You are probably restricted to Mexico or the Bahamas, if you have less than a week to travel. A week's vacation will open up destinations like the Caribbean, and depending on where you live you can even get to places like Hawaii, the South Pacific, or Europe. You will have a lot more options, if you can squeeze out ten days to two weeks. The spring or fall seasons are usually a little cheaper for cruises. The only "high" season for tropical destinations, like the Caribbean used to be considered the winter season. However, summer season prices are not far behind, due to the large numbers of college students, families with kids, and others who have "forced summer vacations", where their only choice for a vacation is summer. There are minimums, but there are no maximums as to how much you can spend. You can reduce prices by booking early or getting last minute deals by booking late. The minimum price on "mainstream" cruise line vacations seem to average about $500 per week.

Information on Vacation Cruise Planning

The most difficult decision in vacation cruise planning is usually deciding on a cruise destination.

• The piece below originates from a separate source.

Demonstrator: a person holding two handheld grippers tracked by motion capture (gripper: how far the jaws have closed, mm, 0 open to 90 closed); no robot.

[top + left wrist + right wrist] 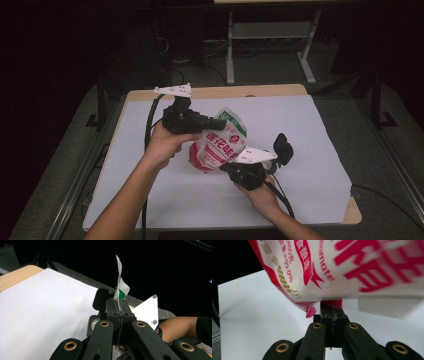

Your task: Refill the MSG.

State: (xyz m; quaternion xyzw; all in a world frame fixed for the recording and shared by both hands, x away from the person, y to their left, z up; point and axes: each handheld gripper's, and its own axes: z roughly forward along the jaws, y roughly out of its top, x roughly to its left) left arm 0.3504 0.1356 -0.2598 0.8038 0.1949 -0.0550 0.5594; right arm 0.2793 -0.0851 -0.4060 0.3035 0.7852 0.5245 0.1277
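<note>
One pouch (218, 142), white plastic with red and pink lettering and a green patch near its upper end, held above the counter (150, 200) near the middle of the white sheet (310, 150) that covers it. In the high view the pouch hangs between the two grippers, its green-marked end toward the far side and its rounded red-edged end toward the person.

Left gripper (220, 121): black, held in the person's left hand (167, 142), jaws clenched on the upper edge of the pouch. In the left gripper view (119, 308) the thin edge of the pouch (120, 282) stands upright out of the closed jaws, a flash of green showing just above them.

Right gripper (226, 167): black, held in the right hand (260, 192), with a grey three-cornered plate (256, 155) on top. In the right gripper view (331, 311) the jaws are pressed together under the pouch (352, 267), pinching its lower red-bordered edge; the print above them is blurred.

A second three-cornered plate (175, 90) sits on top of the left gripper. Black cables (149, 120) trail from both grippers toward the near edge of the counter. The counter's wooden top shows bare along the far edge and at the near right corner. Beyond it, grey floor and the legs of a light metal frame (230, 55) stand in dim surroundings.
</note>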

Some areas have brief cruising seasons. If you are going to Northern Europe or Alaska, you will have to travel between May and September, for example. If either of these is your chosen destination, you will avoid the crowds and save a little, if you go at the end or beginning of the cruise season. If you decide to go to the tropics, you can make your cruise planning a little easier. The temperature will not change much with the seasons. What does change is the amount of rainfall. The rainy season for most tropical places, like Hawaii and the Caribbean is in the winter, and the dry season is in the summer. If you are going to the Mediterranean, some ships cruise there year-round, but summer is the high season.

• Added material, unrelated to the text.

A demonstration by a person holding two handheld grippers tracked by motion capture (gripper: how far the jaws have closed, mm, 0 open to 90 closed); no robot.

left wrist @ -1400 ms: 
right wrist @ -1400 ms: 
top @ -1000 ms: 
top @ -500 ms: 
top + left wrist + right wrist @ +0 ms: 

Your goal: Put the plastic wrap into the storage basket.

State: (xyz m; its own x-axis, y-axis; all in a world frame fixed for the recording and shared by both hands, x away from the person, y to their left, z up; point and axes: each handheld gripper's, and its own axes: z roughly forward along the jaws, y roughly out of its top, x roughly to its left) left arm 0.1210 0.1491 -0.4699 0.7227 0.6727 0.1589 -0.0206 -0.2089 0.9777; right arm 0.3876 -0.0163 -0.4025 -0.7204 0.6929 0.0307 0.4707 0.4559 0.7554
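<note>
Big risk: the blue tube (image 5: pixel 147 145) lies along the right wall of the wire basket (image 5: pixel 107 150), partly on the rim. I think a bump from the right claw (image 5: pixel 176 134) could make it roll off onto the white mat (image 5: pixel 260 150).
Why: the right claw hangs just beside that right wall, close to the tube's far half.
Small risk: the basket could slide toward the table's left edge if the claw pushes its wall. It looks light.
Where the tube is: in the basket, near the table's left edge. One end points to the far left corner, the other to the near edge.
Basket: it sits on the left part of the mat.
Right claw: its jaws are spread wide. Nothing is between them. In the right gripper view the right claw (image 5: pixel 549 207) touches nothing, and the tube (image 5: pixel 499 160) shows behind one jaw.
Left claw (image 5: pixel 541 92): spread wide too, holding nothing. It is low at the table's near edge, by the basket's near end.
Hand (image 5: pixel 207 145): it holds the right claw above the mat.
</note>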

Typically, when travelers are craving warmth and sunshine in order to escape winter frosts, many cruise lines will raise their prices, but there are always cruise vacation packages you can find at affordable prices. Usually the only way to get discount cruise vacations is to book well in advance. It's true that booking way ahead allows you to grab the best staterooms and there are substantial early booking discounts. However, sometimes cruise lines will inform the public and cruise agents about off-season cruises and last-minute cruise deals (which in cruise terms means about seven days in advance). Most of the time, those special cruise vacation deals are, in fact better than the early booking rates.